**Task description**
Write out, word for word, every line in the data below from the one containing "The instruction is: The" to the one containing "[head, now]", both of them included.

**Record set**
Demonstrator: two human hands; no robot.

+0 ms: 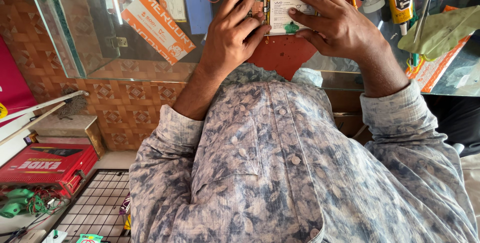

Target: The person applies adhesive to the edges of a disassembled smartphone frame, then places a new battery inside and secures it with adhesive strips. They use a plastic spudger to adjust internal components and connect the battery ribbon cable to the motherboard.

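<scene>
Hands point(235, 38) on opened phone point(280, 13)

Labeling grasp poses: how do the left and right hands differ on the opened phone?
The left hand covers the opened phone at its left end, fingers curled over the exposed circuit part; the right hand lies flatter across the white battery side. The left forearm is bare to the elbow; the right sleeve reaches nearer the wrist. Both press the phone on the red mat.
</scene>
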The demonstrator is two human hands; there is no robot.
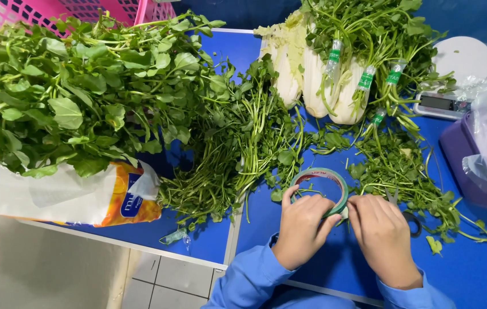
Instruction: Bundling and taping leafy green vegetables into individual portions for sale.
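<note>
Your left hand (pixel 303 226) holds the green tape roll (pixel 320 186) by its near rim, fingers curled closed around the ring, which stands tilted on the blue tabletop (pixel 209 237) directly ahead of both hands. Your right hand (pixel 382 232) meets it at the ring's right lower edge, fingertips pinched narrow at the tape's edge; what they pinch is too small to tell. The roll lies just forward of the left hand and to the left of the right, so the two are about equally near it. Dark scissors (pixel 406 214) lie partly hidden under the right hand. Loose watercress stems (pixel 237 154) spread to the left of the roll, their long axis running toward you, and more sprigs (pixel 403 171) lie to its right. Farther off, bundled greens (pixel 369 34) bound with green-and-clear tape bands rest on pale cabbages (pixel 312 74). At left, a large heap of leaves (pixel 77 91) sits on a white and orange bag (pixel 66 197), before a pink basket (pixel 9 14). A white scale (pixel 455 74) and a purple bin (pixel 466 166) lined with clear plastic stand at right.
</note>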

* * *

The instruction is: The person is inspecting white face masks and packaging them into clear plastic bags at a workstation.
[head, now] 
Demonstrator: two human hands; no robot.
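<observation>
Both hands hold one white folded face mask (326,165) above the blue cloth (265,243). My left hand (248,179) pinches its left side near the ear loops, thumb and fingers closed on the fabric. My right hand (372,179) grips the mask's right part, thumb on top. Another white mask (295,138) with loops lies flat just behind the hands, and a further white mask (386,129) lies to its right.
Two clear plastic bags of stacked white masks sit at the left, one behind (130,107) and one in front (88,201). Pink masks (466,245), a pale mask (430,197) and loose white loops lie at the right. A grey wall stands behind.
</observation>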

**The completed task**
The instruction is: The person is inspecting white face masks and packaging them into clear plastic bags at a workstation.
[head, now] 

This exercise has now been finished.